Li Jianhua, régulateur bancaire de la Chine, s'est littéralement tué à la tâche. Après 26 années pendant lesquelles il a toujours fait passer le parti et le peuple en premier, selon une déclaration de son employeur, le cadre de 48 ans est mort alors qu'il s'efforçait de terminer un rapport avant le lever du soleil.

Chaque année, environ 600 000 Chinois meurent parce qu'ils travaillent trop, selon le quotidien China Youth Daily. De son côté, China Radio International déclarait en avril que le nombre de décès liés au surmenage s'élevait à 1600 par jour.

La hausse du taux de mortalité arrive au moment où la main-d'oeuvre en Chine semble prendre le dessus, alors que le bassin de travailleurs rétrécit, que ceux-ci sont dorénavant en mesure d'exiger des salaires plus élevés, et que les travailleurs d'usine font régulièrement la grève. Pourtant, le message ne semble pas s'être rendu jusqu'aux cols blancs.

En échange de salaires de départ équivalant habituellement au double de celui des cols bleus, les cols blancs font beaucoup d'heures supplémentaires, en plus de leurs journées de travail de huit heures, souvent en contravention de la législation chinoise en matière de travail, selon Geoffrey Crothall, porte-parole du groupe de défense des droits des travailleurs China Labour Bulletin, basé à Hong Kong.

Acharnés à la tâche

«La Chine est une économie en croissance, et les gens continuent d'adhérer à cette éthique du travailleur acharné à la tâche», selon Jeff Kingston, directeur des études asiatiques du Japan Campus de la Temple University, à Tokyo. «Ils n'ont pas encore attrapé l'affluenza qui les pousserait à remettre en question les normes et valeurs du Japon.»

C'est au Japon que le terme karoshi - ou mort par surmenage - a acquis sa notoriété au cours des précédentes décennies. Ces décès sont causés par des AVC, des crises cardiaques, des hémorragies cérébrales ou toute autre cause soudaine liée aux exigences du milieu de travail.

Parce que la relation de cause à effet entre le stress professionnel et la mort n'est pas toujours évidente, le nombre de victimes demeure subjectif et difficile à compiler.

Le Parlement du Japon a adopté le 20 juin dernier une loi demandant la création de centres de soutien, d'aide aux entreprises sous forme de programmes de prévention, et davantage de recherche sur le phénomène. En 2012, le gouvernement japonais a dédommagé 813 familles qui ont réussi à démontrer un lien entre le surmenage, la maladie et la mort. De ce nombre, 93 étaient des suicides.

En Chine, ces décès sont qualifiés de guolaosi.

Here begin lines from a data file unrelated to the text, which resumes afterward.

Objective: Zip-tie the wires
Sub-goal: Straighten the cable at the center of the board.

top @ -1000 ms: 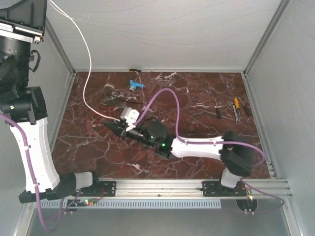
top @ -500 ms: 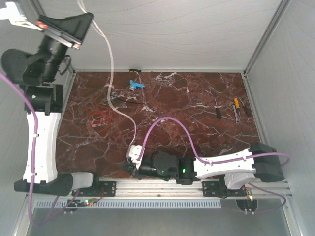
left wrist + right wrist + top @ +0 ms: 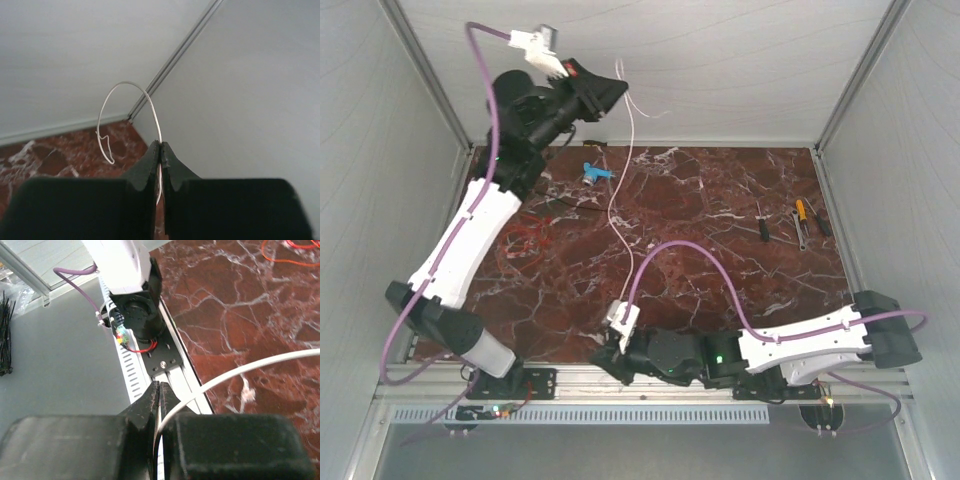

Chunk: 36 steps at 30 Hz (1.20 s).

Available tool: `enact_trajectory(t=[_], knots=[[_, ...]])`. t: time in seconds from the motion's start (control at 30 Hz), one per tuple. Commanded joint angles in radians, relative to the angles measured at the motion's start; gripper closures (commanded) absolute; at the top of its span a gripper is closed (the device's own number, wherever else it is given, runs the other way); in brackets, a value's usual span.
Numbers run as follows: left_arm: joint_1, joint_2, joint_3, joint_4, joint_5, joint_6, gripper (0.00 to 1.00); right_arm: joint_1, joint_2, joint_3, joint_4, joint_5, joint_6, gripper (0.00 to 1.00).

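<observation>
White wire (image 3: 610, 215) strung above red marble table (image 3: 740, 260)
Clamped high by left gripper (image 3: 160, 150) near the back wall (image 3: 720, 70), low by right gripper (image 3: 159, 390) at the near rail (image 3: 170, 371).

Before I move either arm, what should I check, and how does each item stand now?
1. Left gripper shut on white wire: ok.
2. Right gripper shut on the same wire: ok.
3. Slack between the grippers: ok, the wire curves gently and is not taut.
4. Red wires gathered with the white wire: not ok, they lie apart on the table.
5. White wire touching the red wires: cannot tell.
</observation>
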Motion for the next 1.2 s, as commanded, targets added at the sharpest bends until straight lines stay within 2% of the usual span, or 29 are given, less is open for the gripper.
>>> enact_trajectory(t=[0.0, 0.13, 0.27, 0.37, 0.57, 0.73, 0.97, 1.17], knots=[[-0.035, 0.076, 0.026, -0.005, -0.077, 0.103, 1.0, 0.006, -0.117, -0.095, -0.014, 0.125, 0.147, 1.0], [-0.049, 0.16, 0.042, -0.012, -0.106, 0.137, 1.0, -0.021, -0.222, -0.199, -0.003, 0.183, 0.194, 1.0], [-0.049, 0.233, 0.132, -0.069, -0.159, 0.175, 1.0, -0.143, -0.287, -0.255, 0.046, 0.046, 0.247, 1.0], [-0.048, 0.261, 0.211, -0.104, -0.174, 0.215, 1.0, -0.208, -0.282, -0.243, 0.113, -0.033, 0.211, 1.0], [-0.038, 0.297, 0.378, -0.207, -0.196, 0.271, 1.0, -0.347, -0.121, -0.104, 0.221, -0.126, 0.152, 1.0], [-0.033, 0.308, 0.376, -0.228, -0.192, 0.304, 1.0, -0.405, 0.038, -0.073, 0.357, -0.176, 0.195, 1.0], [-0.041, 0.433, 0.369, -0.248, -0.099, 0.3, 1.0, -0.437, 0.097, -0.288, 0.422, -0.08, 0.381, 1.0], [-0.075, 0.547, 0.35, -0.201, -0.105, 0.303, 1.0, -0.462, 0.189, -0.415, 0.542, -0.087, 0.425, 1.0]])
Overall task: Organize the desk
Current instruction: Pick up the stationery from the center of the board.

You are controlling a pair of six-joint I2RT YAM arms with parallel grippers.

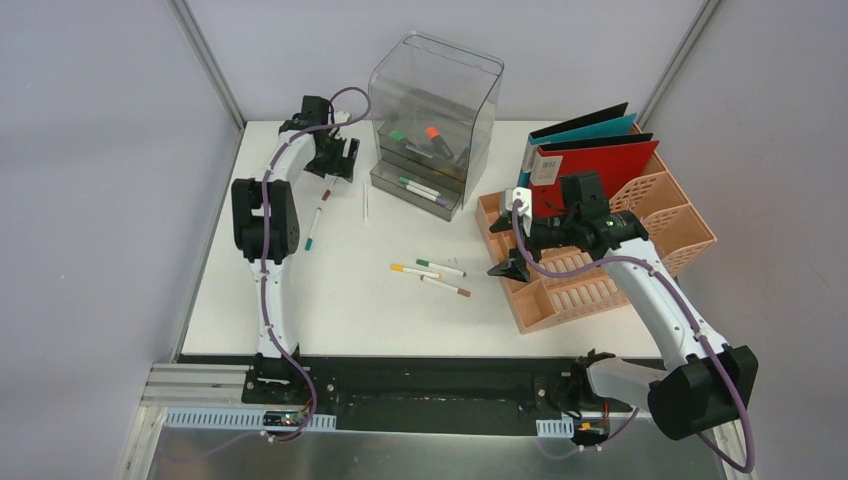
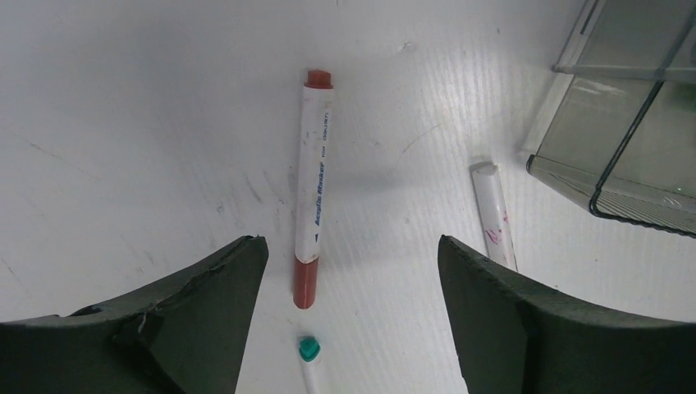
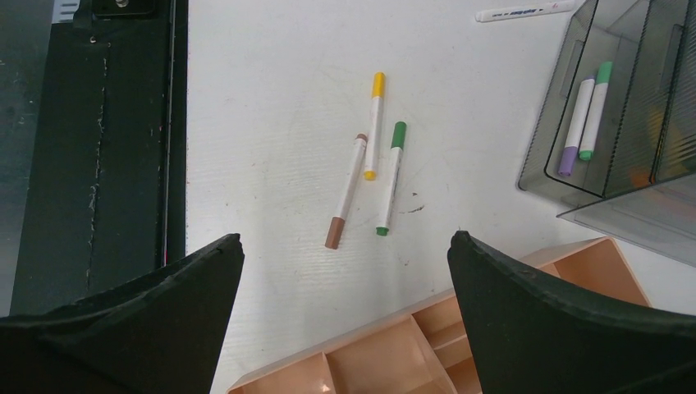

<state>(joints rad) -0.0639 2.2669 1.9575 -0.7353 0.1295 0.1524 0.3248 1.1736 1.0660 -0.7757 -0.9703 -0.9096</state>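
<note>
The desk is a white tabletop with loose markers on it. My left gripper is open and empty at the far left, just above the desk. In the left wrist view a red-brown marker lies between its open fingers, nearer the left one, with a teal marker tip below it. My right gripper is open and empty, above the left edge of the peach rack. In the right wrist view yellow, green and brown markers lie ahead of it.
A clear grey drawer box at the back centre holds markers in its open tray. A white pen lies beside it. Teal and red binders stand in the rack. Grey walls frame the desk; its black front edge is near.
</note>
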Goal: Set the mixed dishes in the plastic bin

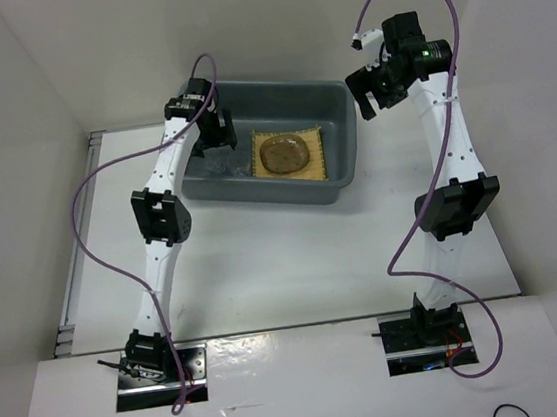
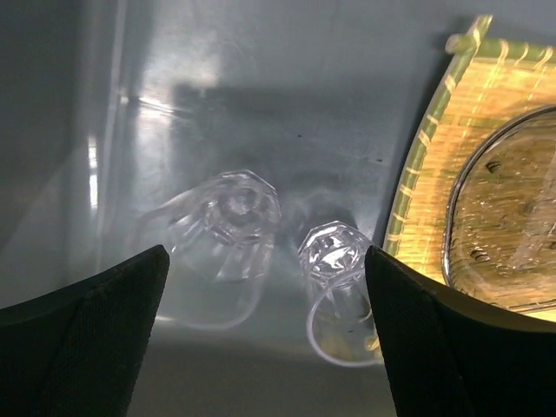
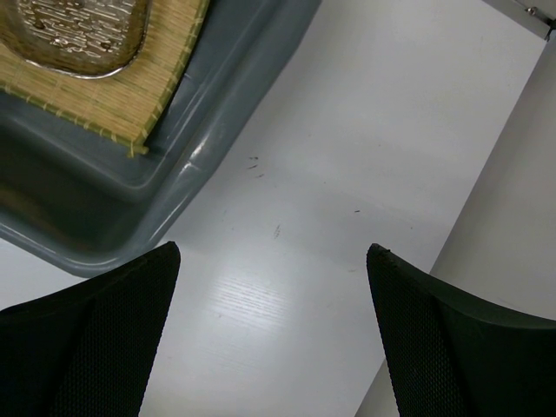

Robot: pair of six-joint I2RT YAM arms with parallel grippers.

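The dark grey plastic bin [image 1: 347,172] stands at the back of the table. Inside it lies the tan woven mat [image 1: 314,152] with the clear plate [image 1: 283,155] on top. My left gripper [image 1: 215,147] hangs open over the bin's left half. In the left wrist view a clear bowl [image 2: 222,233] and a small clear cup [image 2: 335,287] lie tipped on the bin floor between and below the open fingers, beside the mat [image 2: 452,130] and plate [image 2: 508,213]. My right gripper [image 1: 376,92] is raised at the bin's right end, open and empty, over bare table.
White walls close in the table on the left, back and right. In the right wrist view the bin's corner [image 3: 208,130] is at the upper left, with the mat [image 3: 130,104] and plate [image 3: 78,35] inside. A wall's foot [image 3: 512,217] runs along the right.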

«Nous avons constaté que les heures supplémentaires excessives étaient devenues un problème en Chine», a affirmé le directeur du bureau chinois de l'Organisation internationale du travail, Tim De Meyer, dans un courriel visant à répondre à des questions de Bloomberg.

L'équilibre travail/vie en prend pour son rhume dans une société qui tend vers la poursuite moderne de la richesse et dont la croyance ancienne valorise plus l'importance à la communauté qu'à l'individu, selon Yang Heqing, doyen de l'école d'économie du travail de la Capital University of Economics and Business de Pékin.

Parmi les travailleurs de Chine qu'il a sondés, 60% se plaignent de faire plus que les deux heures supplémentaires permises par la loi chaque jour, ce qui nuit à leur famille et à leur santé.

«Bien plus que dans n'importe quel système corporatif anglo-américain, en Corée, en Chine et au Japon - les pays de la ceinture confucéenne -, on croit au dévouement total», selon Jeff Kingston. «Tout emploi qui vaut l'effort vaut un effort excessif.»